Learn how to create or extend a resource
Learn how to interact with custom resources via API
Pixel emission pixel-emission
Adobe Campaign Standard controls tracking at the delivery level via the Activate tracking toggle in the delivery or template properties. For deliveries where open tracking is not lawful (authentication-only, re-solicitation emails), this toggle is disabled. For deliveries where per-purpose pixel emission is appropriate, one approach is to disable the standard auto-inserted pixel and use content blocks containing conditional 1×1 tracked image elements — one per purpose — where each image is assigned a URL category (PIX_DELIV, PIX_PERF, PIX_PROFILE, PIX_FRAUD) and is shown only when the recipient’s corresponding consent flag is true.
Learn how to configure email tracking parameters
Withdrawal withdrawal
Add a Manage tracker preferences link to every email footer, distinct from the unsubscribe link. The link points to a Campaign Standard landing page authenticated via the recipientId or urlSubscription mechanism; the recipient toggles their per-purpose consent flags and submits. On confirmation, a small call to the Campaign Standard REST API writes the withdrawal event to the consent log. The recommendation indicates that this link is itself security-exempt from the tracking requirement.
Learn how to set up opt-in and opt-out landing pages
Learn how to get started with landing pages
Proof of consent consent-proof
Each consent change — capture at sign-up, update from the preferences page, expiry — creates a row in the consent log custom resource, carrying the wording version code, capture timestamp, capture source, and the scope. This log is queryable through the Campaign Standard explorer, exposable via the REST API, and exportable for DPO review via a scheduled workflow.

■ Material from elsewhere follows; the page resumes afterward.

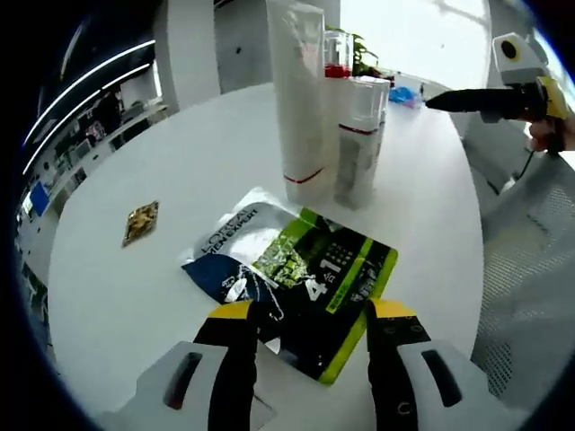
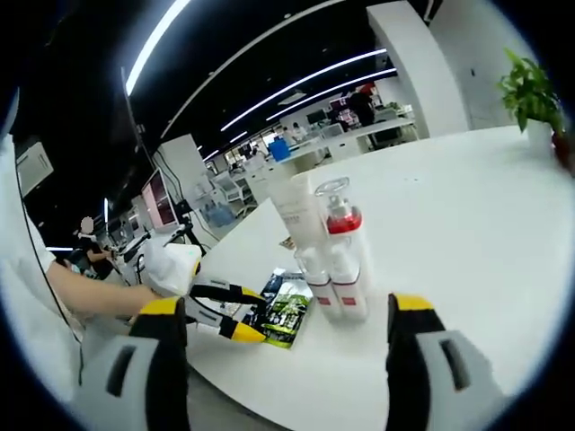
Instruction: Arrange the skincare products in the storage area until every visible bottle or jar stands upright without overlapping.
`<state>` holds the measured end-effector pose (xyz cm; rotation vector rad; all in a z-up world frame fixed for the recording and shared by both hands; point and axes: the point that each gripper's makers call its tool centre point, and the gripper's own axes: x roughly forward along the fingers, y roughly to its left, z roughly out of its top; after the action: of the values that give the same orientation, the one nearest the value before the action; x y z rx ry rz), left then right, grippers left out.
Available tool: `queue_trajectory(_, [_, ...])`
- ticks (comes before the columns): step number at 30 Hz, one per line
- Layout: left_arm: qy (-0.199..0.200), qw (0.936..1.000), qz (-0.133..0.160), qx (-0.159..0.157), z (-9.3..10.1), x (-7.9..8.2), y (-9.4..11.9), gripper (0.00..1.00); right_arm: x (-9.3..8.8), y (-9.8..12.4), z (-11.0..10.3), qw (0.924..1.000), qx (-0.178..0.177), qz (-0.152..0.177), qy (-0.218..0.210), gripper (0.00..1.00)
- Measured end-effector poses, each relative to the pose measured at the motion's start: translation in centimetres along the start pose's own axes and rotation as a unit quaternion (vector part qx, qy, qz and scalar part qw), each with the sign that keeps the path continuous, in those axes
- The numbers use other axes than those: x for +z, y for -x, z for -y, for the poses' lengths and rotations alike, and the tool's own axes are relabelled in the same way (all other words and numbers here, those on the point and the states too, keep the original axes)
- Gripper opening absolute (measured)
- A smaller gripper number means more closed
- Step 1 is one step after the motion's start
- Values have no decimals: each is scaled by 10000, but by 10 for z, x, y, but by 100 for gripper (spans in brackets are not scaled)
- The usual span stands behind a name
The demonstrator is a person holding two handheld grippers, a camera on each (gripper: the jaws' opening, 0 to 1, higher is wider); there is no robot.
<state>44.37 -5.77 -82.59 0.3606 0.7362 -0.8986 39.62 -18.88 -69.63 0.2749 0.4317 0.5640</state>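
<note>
2 sachets (image 1: pixel 296 287) lie flat and overlapping on the white table (image 1: pixel 135 305), a blue one half under a green one, just ahead of my left gripper (image 1: pixel 310 346). Its jaws are spread wide with nothing between them, their tips at the sachets' near edge. Small gold packet (image 1: pixel 141 222) sits apart to the left. Beyond the sachets, the tall white tube (image 1: pixel 298 99) and the bottles (image 1: pixel 359 135) stand upright, close together.

I judge the upright group is done and the sachets are the step in hand: next I must close on one edge and lift it off the other.

My right gripper (image 2: pixel 292 337) hovers back from the bottles, jaws wide apart and holding nothing, pointed at the red-collared pump bottle (image 2: pixel 340 233).
</note>
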Motion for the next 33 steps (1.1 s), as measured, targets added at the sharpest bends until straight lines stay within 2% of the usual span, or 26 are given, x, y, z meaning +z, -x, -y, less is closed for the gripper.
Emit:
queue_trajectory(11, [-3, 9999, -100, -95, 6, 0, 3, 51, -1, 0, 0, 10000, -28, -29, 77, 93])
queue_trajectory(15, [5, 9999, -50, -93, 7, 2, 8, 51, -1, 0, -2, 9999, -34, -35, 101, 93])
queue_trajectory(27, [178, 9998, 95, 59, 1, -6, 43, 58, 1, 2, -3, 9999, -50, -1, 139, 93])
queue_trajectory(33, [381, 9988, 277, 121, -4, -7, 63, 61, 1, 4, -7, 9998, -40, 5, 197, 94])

Learn how to interact with custom resources via API
Re-solicitation governance re-solicitation
A custom cusLastPixelRefusalDate field on the Profile, combined with a typology filtering rule that excludes profiles where that field is within a chosen period of time, prevents re-solicitation of recipients who have declined in that time. A scheduled workflow manages customers’ consent expiry timeframes by flagging stale records and writing expiry events to the consent log.
Reporting reporting
Campaign Standard Dynamic Reports are built on URL categories and profile dimensions. The per-purpose URL categories introduced above surface in Dynamic Reports as new dimensions, allowing operators to slice open and click data by purpose. The distinction between consented and non-consented tracking is visible natively once the URL categories are in place.